Exercise data>
***

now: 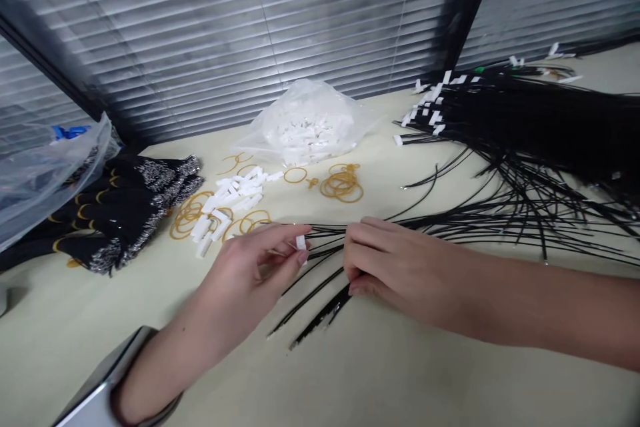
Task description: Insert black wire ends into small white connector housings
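Note:
Between thumb and forefinger, my left hand pinches a small white connector housing. To its right, my right hand is closed around several thin black wires. Their metal-tipped ends fan out towards the lower left, and other strands lie beneath the fingers. Whether a wire sits in the pinched housing, I cannot tell. Behind my left hand lies a loose heap of white housings, mixed with yellow rubber bands.
A clear plastic bag of white pieces stands by the window blinds. At right lies a large bundle of black wires with white connectors. Banded black wire bundles lie at left, partly under plastic film.

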### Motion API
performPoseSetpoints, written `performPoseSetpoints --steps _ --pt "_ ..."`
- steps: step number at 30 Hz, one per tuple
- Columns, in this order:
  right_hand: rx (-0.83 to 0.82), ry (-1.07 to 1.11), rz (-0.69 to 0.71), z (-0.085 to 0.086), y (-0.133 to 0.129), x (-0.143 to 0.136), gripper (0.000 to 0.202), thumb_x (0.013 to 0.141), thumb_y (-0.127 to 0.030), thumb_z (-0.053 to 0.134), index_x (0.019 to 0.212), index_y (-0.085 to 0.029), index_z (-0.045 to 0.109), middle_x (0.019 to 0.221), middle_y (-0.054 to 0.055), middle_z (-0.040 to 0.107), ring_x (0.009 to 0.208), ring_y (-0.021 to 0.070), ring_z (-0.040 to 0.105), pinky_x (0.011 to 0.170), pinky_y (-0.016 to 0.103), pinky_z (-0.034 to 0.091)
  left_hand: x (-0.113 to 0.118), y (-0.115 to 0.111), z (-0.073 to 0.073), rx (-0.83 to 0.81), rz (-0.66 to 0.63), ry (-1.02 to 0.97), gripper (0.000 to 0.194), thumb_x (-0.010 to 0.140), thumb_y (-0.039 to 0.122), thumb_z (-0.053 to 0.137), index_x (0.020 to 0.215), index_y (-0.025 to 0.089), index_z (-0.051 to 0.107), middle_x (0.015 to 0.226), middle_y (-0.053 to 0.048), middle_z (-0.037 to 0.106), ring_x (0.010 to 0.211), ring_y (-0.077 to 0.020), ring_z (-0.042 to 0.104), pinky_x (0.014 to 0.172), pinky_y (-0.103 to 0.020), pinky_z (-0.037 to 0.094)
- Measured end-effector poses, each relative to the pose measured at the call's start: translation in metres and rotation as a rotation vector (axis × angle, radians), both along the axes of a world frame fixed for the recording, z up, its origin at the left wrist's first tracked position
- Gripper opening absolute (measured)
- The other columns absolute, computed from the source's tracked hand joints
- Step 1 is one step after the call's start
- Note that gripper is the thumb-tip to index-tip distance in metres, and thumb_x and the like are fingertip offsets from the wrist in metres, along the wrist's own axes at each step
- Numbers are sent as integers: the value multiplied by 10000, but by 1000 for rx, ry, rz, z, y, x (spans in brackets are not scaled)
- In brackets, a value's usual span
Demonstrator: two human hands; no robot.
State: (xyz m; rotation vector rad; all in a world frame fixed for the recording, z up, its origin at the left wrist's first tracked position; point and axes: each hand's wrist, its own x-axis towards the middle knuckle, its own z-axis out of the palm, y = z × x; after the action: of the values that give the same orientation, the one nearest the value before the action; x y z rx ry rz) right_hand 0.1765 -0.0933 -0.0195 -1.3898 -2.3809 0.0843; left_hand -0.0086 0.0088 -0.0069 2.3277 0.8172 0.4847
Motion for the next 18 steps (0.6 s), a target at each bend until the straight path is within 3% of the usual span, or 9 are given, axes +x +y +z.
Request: performPoseSetpoints --steps 5,11,18 --pt "103 -260 63 2 -3 4 246 899 -78 276 791 -132 491 808 69 463 761 176 399 670 295 351 0 -1 -1 -20 -10 -13 235 806 206 536 1023 246 616 810 10 684 706 -122 628 639 -224 492" --pt "97 -146 111 -2 0 2 211 938 -199 342 835 -155 522 808 28 475 759 147 401 710 282 336 0 -3 -1 -138 7 -100 324 786 198 542 1104 261 544 742 40 673 676 -85 632 627 -155 493" --pt "78 -184 72 1 -2 -1 172 860 -49 355 799 -123 496 825 66 476 756 162 395 703 288 344 0 -5 -1 -90 29 -104 268 769 204 563 1015 304 602 774 48 704 705 -94 645 599 -142 496"
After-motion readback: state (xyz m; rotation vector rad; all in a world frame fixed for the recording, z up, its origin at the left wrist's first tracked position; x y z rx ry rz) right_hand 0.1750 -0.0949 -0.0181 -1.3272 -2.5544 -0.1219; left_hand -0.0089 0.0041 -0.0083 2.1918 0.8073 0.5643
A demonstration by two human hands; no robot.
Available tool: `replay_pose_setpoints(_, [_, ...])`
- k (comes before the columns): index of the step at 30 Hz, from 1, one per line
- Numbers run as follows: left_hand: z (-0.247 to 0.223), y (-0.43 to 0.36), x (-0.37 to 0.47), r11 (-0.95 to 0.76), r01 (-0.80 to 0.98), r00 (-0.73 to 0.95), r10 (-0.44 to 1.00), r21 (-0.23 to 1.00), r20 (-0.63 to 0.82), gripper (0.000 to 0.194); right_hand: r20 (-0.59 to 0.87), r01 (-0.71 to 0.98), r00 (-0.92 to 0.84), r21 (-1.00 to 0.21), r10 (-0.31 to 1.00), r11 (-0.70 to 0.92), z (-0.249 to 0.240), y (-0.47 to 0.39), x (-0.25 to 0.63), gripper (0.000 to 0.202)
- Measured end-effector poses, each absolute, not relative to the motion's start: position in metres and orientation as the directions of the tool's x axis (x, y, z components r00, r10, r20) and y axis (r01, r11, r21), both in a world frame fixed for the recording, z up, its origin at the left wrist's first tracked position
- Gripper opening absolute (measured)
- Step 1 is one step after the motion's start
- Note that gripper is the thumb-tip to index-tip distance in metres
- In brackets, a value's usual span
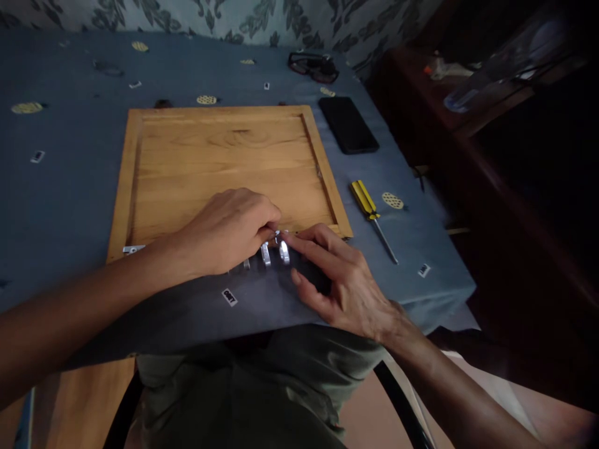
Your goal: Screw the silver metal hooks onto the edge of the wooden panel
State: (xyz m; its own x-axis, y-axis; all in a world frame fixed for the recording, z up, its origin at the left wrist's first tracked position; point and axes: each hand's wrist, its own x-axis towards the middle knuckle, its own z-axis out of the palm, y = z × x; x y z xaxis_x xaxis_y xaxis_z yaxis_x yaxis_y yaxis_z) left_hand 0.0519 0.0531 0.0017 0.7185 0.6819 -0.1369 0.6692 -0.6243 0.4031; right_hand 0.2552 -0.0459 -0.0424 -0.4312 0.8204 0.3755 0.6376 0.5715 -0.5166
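Observation:
A wooden panel [224, 162] with a raised frame lies flat on the table. Along its near edge runs a metal hook rack [133, 249], whose left end shows beyond my left forearm. Several shiny hooks [266, 254] of it point toward me. My left hand [234, 227] is closed in a pinch at the rack, just above the hooks; what its fingertips hold is hidden. Opposite it, my right hand [339, 274] touches the rack with an outstretched index fingertip. Its thumb stands apart below, beside the rightmost hook.
Right of the panel lie a yellow-handled screwdriver [374, 215] and a black phone [349, 125]. Dark glasses [313, 67] rest at the back. The blue patterned tablecloth [70, 187] drops off at the right edge, beside dark furniture [491, 181] bearing a clear bottle [468, 93].

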Motion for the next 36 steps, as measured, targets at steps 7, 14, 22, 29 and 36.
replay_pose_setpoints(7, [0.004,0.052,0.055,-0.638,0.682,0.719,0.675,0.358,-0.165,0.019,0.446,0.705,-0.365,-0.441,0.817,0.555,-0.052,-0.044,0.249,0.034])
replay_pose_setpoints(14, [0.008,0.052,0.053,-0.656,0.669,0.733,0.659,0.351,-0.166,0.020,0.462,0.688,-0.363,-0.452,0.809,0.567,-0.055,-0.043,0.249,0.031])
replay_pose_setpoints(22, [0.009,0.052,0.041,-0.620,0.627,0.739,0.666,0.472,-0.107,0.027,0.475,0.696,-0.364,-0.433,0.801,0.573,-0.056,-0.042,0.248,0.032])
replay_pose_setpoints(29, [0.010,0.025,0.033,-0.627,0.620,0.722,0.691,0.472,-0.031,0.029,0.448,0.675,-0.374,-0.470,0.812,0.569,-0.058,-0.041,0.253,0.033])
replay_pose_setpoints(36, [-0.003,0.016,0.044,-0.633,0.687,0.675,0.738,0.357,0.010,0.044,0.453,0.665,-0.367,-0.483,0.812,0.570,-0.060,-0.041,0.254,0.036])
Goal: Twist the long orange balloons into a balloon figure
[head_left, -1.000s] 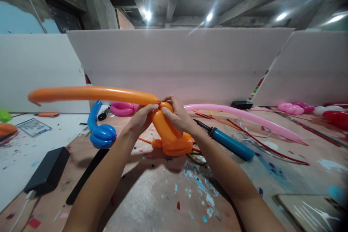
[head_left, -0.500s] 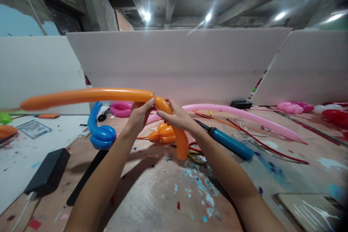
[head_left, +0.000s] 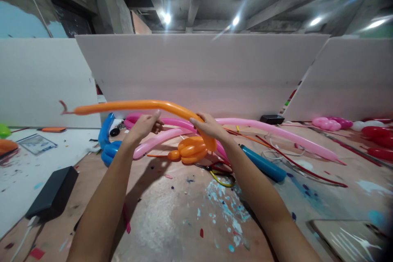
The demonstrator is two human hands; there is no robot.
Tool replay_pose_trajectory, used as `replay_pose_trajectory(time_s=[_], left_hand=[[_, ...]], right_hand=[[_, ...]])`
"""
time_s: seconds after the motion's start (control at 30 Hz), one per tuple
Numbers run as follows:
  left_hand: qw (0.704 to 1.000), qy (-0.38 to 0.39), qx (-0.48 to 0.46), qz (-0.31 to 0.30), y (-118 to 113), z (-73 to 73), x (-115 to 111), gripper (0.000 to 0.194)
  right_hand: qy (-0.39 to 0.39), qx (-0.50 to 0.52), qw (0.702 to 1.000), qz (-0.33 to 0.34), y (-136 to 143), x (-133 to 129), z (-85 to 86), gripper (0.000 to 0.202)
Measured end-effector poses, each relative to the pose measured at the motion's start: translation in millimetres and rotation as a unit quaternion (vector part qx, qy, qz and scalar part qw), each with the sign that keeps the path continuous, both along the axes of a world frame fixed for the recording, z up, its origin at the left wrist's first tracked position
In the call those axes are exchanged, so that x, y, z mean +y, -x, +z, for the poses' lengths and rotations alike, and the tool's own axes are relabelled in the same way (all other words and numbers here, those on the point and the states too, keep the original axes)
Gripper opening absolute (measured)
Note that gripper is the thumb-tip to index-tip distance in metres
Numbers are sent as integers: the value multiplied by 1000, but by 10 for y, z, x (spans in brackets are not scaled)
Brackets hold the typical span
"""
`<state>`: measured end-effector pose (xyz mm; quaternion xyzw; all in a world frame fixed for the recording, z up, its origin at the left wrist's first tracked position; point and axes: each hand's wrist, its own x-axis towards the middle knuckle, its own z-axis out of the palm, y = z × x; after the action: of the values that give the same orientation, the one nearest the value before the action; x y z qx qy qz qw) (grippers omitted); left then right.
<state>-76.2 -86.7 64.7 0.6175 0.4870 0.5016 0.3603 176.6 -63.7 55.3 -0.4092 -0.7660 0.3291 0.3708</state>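
A long orange modelling balloon stretches leftward above the table, its thin uninflated tail at the far left. My right hand is wrapped around it near its bent right end, which hangs below the palm. Just under the balloon's middle is my left hand, apart from it, with loosely curled fingers, the thumb raised and nothing held. Beneath the right hand lies a twisted bundle of orange balloon bubbles. Scissors with a yellow and red handle rest beside it. Pink balloons lie behind the hands.
A blue balloon shape and a black power adapter are at the left. To the right are a teal hand pump, a long pink balloon and a phone. White panels stand along the back.
My left hand has let go of the orange balloon and dropped slightly lower. The balloon has shifted right, and the pinched twist between the hands no longer shows.
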Motion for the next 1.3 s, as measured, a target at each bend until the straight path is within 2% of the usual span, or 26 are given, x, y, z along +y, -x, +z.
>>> replay_pose_trajectory(time_s=[0.07, 0.13, 0.17, 0.2, 0.23, 0.3, 0.4, 0.47, 0.57, 0.63, 0.7, 0.77, 0.83, 0.97, 1.1, 1.17, 1.3], left_hand=[[981, -137, 130, 37, -82, 54, -144, 41], [920, -305, 229, 87, -219, 106, -280, 29], [879, -359, 303, 81, -285, 121, -324, 30], [841, -379, 380, 71, -340, 123, -347, 36], [813, -380, 431, 90, -376, 115, -350, 39], [786, -339, 506, 111, -389, 76, -313, 36], [790, -257, 544, 118, -325, 28, -256, 30], [796, -229, 550, 113, -292, 30, -264, 35], [800, -238, 537, 121, -292, 64, -313, 40], [800, -257, 519, 157, -296, 83, -332, 41], [791, -273, 511, 195, -289, 87, -326, 40], [780, -286, 517, 205, -282, 74, -301, 37], [778, -294, 526, 175, -290, 46, -272, 36], [802, -275, 525, 75, -354, -14, -261, 45], [795, -259, 546, 56, -428, -23, -320, 53], [790, -259, 553, 46, -461, -14, -350, 52], [803, -265, 534, 6, -511, 13, -399, 43]], right_hand=[[-21, -22, 1000, -6, 19, -24, 14, 38], [-11, -27, 999, 25, 47, -94, 49, 40], [-3, -27, 999, 46, 56, -138, 73, 40], [0, -31, 997, 66, 59, -184, 98, 41], [-3, -40, 996, 81, 54, -227, 124, 41], [-27, -72, 993, 88, 20, -293, 170, 42], [-58, -127, 989, 42, -48, -327, 209, 42], [-43, -132, 990, 28, -74, -321, 229, 45], [3, -57, 997, 45, -76, -316, 278, 49], [32, -12, 997, 73, -72, -324, 314, 49], [52, -8, 994, 101, -69, -336, 323, 49], [59, -20, 993, 103, -55, -343, 291, 50], [42, -29, 995, 85, -20, -345, 229, 50], [-43, -30, 997, 54, 96, -348, 120, 45], [-98, -12, 995, 26, 187, -345, 86, 43], [-108, -5, 994, 18, 206, -341, 80, 42], [-119, -28, 992, 38, 196, -358, 85, 42]])
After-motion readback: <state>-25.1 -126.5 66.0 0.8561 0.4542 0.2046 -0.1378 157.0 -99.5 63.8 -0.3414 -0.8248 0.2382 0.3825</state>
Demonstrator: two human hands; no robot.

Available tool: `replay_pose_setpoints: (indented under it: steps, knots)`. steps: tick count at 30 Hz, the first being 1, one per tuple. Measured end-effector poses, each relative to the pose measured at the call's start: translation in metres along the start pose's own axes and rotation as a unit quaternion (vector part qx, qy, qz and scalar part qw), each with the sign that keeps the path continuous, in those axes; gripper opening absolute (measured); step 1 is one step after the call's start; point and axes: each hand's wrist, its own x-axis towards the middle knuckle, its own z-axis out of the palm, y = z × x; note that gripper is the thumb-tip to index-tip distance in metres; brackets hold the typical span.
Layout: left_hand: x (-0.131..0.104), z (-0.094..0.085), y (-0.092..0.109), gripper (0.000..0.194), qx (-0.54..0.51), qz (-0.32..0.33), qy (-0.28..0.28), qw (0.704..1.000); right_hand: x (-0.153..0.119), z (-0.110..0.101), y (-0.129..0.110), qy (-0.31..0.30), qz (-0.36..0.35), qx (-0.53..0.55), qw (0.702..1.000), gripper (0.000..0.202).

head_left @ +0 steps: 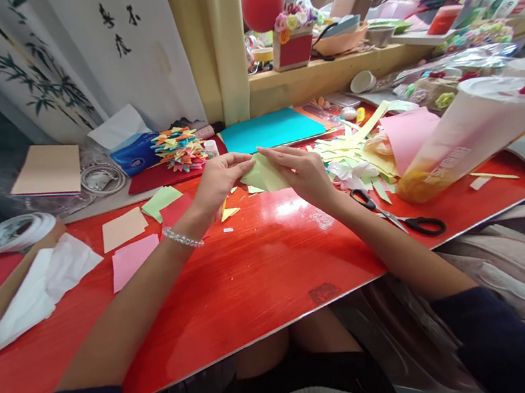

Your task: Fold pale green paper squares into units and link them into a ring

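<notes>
A light green paper (263,173) is held just above the red table (239,295), between both hands. My left hand (222,180) pinches its upper left edge between thumb and fingers. On the other side, my right hand (303,172) grips the upper right part, with the fingers lying along the paper. A faint crease runs down the sheet. Left of the hands lie a peach square (124,228), a pink square (134,261), a green square (160,202) and a red one (177,213), partly behind my left forearm.
Scissors (398,216) lie right of my right forearm, near a large tilted cup (475,135). Behind are paper strips (356,149), teal sheets (274,129) and a cluster of folded paper (180,150). White tissue (40,290) lies at left.
</notes>
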Motion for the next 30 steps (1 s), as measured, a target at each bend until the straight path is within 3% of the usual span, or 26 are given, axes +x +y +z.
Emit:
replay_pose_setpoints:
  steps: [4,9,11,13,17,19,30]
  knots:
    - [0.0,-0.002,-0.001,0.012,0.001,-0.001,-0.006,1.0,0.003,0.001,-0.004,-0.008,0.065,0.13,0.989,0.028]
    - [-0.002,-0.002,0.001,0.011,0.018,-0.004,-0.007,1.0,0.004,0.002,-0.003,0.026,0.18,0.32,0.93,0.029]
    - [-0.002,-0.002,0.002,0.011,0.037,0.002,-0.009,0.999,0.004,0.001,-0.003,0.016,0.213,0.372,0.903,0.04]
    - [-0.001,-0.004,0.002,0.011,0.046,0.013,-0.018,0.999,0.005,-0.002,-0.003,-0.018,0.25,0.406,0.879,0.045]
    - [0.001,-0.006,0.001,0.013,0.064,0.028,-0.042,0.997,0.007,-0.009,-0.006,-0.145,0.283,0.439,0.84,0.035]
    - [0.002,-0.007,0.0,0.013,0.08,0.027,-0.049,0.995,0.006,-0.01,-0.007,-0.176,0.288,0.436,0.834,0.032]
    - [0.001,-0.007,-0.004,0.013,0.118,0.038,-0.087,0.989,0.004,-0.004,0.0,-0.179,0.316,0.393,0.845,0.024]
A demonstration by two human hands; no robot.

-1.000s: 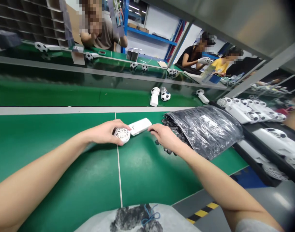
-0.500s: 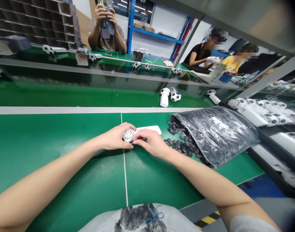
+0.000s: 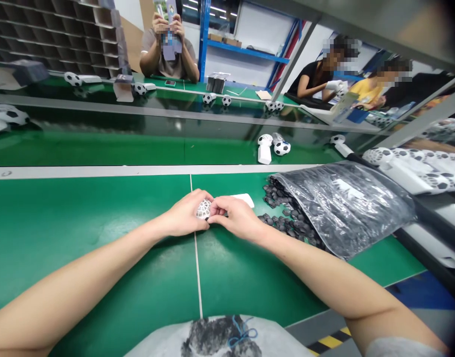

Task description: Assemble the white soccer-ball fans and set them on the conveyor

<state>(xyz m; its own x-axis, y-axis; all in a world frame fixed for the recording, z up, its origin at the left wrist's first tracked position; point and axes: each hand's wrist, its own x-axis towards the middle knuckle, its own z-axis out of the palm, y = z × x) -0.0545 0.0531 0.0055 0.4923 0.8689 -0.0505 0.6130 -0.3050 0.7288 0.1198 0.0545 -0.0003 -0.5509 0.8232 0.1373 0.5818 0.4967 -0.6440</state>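
Observation:
My left hand [image 3: 188,214] is wrapped round a white lattice ball [image 3: 204,209] above the green table [image 3: 153,277]. A white handle [image 3: 244,200] sticks out to the right behind my right hand [image 3: 234,218]. The fingertips of my right hand are pinched together against the ball's right side; whatever they hold is too small or hidden to name. Right of that hand, loose black pieces [image 3: 292,223] spill from a clear plastic bag [image 3: 357,208] full of dark pieces.
Finished-looking football-patterned pieces [image 3: 265,148] lie on the belt behind the table. White pieces with football heads [image 3: 409,168] are piled at the right. A partitioned carton [image 3: 63,34] stands at the back left. Three people sit across the line.
The view has shifted slightly, so most things sit further right. My right hand's fingers remain pinched at the ball. At the far left, a football-headed piece shows further into view on the belt.

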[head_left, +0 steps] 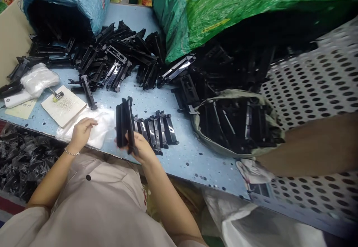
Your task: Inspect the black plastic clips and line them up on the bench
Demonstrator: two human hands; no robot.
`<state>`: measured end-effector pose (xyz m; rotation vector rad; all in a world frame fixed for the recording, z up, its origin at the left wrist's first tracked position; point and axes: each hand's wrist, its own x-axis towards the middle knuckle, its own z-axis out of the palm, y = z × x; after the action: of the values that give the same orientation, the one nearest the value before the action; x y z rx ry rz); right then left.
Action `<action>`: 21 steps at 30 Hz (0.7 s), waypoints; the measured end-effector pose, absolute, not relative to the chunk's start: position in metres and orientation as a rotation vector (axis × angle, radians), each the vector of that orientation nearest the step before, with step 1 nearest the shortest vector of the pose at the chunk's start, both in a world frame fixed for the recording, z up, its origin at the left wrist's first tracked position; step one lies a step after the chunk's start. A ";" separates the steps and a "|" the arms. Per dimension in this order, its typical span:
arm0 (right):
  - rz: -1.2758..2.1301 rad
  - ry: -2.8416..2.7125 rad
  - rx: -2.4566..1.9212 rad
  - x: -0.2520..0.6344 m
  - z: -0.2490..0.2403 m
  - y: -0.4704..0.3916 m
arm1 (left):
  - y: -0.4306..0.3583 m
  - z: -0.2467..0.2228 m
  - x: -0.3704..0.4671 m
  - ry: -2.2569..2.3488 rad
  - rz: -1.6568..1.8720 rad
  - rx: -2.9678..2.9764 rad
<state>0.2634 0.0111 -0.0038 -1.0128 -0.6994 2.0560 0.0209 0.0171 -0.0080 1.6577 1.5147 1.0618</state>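
Observation:
My right hand (pixel 144 148) is closed around a couple of long black plastic parts (pixel 125 124), held upright above the table's front edge. Just right of them, several similar black parts (pixel 156 129) lie side by side in a row. My left hand (pixel 83 129), with a beaded bracelet at its wrist, hovers over or touches a stack of clear plastic bags (pixel 102 127). Its fingers are curled together with the thumb; whether a bag edge is between them cannot be made out. Behind that hand is a small pale board (pixel 63 105) with a metal clip on it.
A large heap of black parts (pixel 112 60) spreads from a blue sack (pixel 67 5) to a green sack (pixel 251 5). An open cloth sack (pixel 237 152) of black parts stands at right, beside another person's blurred arm (pixel 313 146). Bagged clear plastic (pixel 39 77) sits at left.

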 end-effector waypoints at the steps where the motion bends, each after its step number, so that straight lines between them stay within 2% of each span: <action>1: 2.191 -0.661 -0.954 0.264 -0.001 0.005 | 0.020 -0.010 0.020 1.512 1.024 1.734; 4: 2.451 -0.498 -0.823 0.257 -0.007 -0.005 | 0.023 -0.011 0.016 1.538 0.944 1.823; 8: 2.532 -0.293 -0.748 0.232 -0.030 -0.005 | 0.004 0.006 0.023 1.426 0.883 1.928; 13: 2.154 -0.726 -1.002 0.206 -0.023 -0.009 | -0.040 0.038 0.041 1.065 0.694 2.124; 18: 2.184 -1.500 -0.798 0.228 0.017 -0.010 | -0.079 0.082 -0.013 1.331 0.589 2.111; 19: 2.072 -1.642 -0.871 0.239 0.022 -0.005 | -0.088 0.087 -0.033 1.412 0.493 2.077; 21: 1.611 -1.919 -1.279 0.266 0.027 0.007 | -0.104 0.083 -0.074 1.573 0.235 1.949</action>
<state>0.2658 0.0067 0.0265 -1.2788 -1.9186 1.6106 -0.0737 -0.1035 0.0829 1.9485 1.5731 0.2351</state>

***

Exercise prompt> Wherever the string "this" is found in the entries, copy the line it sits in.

Expected output>
- Columns, in this order:
Action `<action>`: 21 steps at 30 Hz (0.7 s), waypoints; the measured end-effector pose, absolute, not relative to the chunk's start: position in metres and orientation as a rotation vector (axis × angle, radians), each the vector of that orientation nearest the step before, with step 1 nearest the shortest vector of the pose at the chunk's start, both in a world frame fixed for the recording, z up, its origin at the left wrist's first tracked position; step one lies a step after the chunk's start. A ";" separates the steps and a "|" the arms. Per dimension in this order, its typical span:

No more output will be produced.